Action item » Each line of the material must appear again in the answer, exactly.

Exercise data »
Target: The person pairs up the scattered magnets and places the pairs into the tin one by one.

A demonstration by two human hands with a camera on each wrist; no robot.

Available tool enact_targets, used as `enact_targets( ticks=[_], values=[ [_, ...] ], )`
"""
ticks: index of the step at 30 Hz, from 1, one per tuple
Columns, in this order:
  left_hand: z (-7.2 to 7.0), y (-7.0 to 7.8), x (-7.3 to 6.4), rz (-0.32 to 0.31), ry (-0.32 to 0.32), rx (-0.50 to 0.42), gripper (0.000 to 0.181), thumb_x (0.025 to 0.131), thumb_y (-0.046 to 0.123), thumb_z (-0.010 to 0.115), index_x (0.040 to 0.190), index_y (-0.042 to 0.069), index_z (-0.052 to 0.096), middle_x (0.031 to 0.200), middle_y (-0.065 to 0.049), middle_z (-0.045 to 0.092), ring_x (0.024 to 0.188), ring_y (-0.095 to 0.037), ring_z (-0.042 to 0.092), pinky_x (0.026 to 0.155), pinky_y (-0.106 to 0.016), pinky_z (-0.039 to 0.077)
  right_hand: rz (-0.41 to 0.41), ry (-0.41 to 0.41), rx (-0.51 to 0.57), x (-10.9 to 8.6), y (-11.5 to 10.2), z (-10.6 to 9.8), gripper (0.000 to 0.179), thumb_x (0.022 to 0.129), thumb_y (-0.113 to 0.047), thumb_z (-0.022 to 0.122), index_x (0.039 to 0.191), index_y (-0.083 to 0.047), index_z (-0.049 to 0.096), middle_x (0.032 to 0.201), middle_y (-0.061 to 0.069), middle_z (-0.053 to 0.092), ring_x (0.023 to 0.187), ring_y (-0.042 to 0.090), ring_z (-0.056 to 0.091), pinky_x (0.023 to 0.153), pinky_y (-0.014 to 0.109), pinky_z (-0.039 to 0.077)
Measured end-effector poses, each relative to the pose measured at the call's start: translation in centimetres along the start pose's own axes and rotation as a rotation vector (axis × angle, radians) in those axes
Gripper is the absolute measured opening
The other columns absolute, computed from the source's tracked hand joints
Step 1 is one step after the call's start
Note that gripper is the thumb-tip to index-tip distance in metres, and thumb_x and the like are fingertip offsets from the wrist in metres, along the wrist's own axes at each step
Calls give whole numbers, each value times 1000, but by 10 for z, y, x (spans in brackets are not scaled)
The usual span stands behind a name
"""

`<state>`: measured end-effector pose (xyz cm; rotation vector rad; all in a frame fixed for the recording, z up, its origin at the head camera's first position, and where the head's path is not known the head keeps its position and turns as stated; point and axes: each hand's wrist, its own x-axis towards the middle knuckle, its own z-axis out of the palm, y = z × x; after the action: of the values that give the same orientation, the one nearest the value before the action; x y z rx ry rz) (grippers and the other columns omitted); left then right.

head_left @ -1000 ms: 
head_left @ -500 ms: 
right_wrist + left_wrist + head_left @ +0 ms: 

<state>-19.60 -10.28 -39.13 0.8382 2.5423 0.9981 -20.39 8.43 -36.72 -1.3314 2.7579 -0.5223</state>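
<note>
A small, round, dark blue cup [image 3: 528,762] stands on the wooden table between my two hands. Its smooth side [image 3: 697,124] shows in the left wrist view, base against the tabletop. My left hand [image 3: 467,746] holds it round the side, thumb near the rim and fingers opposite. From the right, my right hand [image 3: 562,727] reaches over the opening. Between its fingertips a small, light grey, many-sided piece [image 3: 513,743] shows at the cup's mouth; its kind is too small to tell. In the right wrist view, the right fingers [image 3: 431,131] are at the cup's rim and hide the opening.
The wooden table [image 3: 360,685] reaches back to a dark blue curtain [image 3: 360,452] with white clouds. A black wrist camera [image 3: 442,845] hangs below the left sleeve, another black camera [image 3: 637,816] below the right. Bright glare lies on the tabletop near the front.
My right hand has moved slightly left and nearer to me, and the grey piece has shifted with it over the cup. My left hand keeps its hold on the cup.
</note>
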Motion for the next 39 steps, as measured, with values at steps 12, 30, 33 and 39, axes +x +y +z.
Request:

Your solution »
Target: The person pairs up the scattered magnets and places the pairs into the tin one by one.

A demonstration by two human hands with a camera on each wrist; no robot.

Available tool enact_targets, used as `enact_targets( ticks=[_], values=[ [_, ...] ], )`
"""
ticks: index of the step at 30 Hz, from 1, one per tuple
Columns, in this order:
  left_hand: z (-7.2 to 7.0), y (-7.0 to 7.8), x (-7.3 to 6.4), rz (-0.32 to 0.31), ry (-0.32 to 0.32), rx (-0.50 to 0.42), gripper (0.000 to 0.181), thumb_x (0.025 to 0.131), thumb_y (-0.046 to 0.123), thumb_z (-0.010 to 0.115), index_x (0.040 to 0.190), index_y (-0.042 to 0.069), index_z (-0.052 to 0.096), middle_x (0.031 to 0.200), middle_y (-0.065 to 0.049), middle_z (-0.045 to 0.092), ring_x (0.024 to 0.188), ring_y (-0.095 to 0.037), ring_z (-0.042 to 0.092), pinky_x (0.026 to 0.155), pinky_y (-0.106 to 0.016), pinky_z (-0.039 to 0.077)
  right_hand: rz (-0.41 to 0.41), ry (-0.41 to 0.41), rx (-0.51 to 0.57), x (-10.9 to 8.6), y (-11.5 to 10.2), z (-10.6 to 9.8), gripper (0.000 to 0.179), thumb_x (0.022 to 0.129), thumb_y (-0.113 to 0.047), thumb_z (-0.022 to 0.122), index_x (0.039 to 0.191), index_y (-0.083 to 0.047), index_z (-0.049 to 0.096), middle_x (0.032 to 0.201), middle_y (-0.061 to 0.069), middle_z (-0.053 to 0.092), ring_x (0.023 to 0.187), ring_y (-0.042 to 0.090), ring_z (-0.056 to 0.091), pinky_x (0.023 to 0.153), pinky_y (-0.014 to 0.109), pinky_z (-0.039 to 0.077)
Measured end-effector poses, each relative to the pose measured at the call's start: translation in centimetres along the start pose's own axes and rotation as a rotation vector (axis × angle, radians) in those axes
Gripper is the absolute measured opening
The other columns absolute, computed from the source's tracked hand joints
Step 1 is one step after the call's start
Note that gripper is the thumb-tip to index-tip distance in metres, and thumb_x and the like are fingertip offsets from the wrist in metres, along the wrist's own axes at each step
Calls give whole numbers, each value times 1000, but by 10 for z, y, x (spans in brackets are not scaled)
The usual span stands behind a name
"""

`<state>`: measured end-effector pose (xyz cm; rotation vector rad; all in a frame fixed for the recording, z up, its origin at the head camera's first position, and where the head's path is not known the head keeps its position and turns as stated; point and axes: each hand's wrist, its own x-axis towards the middle knuckle, its own z-axis out of the palm, y = z × x; after the action: of the values that give the same orientation, the one nearest the value before the action; x y z rx ry rz) (grippers and the other columns omitted); left then right.

head_left @ -1000 ms: 
head_left @ -500 ms: 
right_wrist + left_wrist + head_left @ +0 ms: 

<state>-19.60 -10.28 -39.13 0.8382 2.5423 0.9981 -20.39 8.43 -36.72 -1.3314 2.7579 -0.5223</state>
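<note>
A small, round, dark blue cup [image 3: 528,762] stands on the wooden table between my two hands. Its smooth side [image 3: 697,124] shows in the left wrist view, base against the tabletop. My left hand [image 3: 467,746] holds it round the side, thumb near the rim and fingers opposite. From the right, my right hand [image 3: 562,727] reaches over the opening. Between its fingertips a small, light grey, many-sided piece [image 3: 513,743] shows at the cup's mouth; its kind is too small to tell. In the right wrist view, the right fingers [image 3: 431,131] are at the cup's rim and hide the opening.
The wooden table [image 3: 360,685] reaches back to a dark blue curtain [image 3: 360,452] with white clouds. A black wrist camera [image 3: 442,845] hangs below the left sleeve, another black camera [image 3: 637,816] below the right. Bright glare lies on the tabletop near the front.
My right hand has moved slightly left and nearer to me, and the grey piece has shifted with it over the cup. My left hand keeps its hold on the cup.
</note>
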Motion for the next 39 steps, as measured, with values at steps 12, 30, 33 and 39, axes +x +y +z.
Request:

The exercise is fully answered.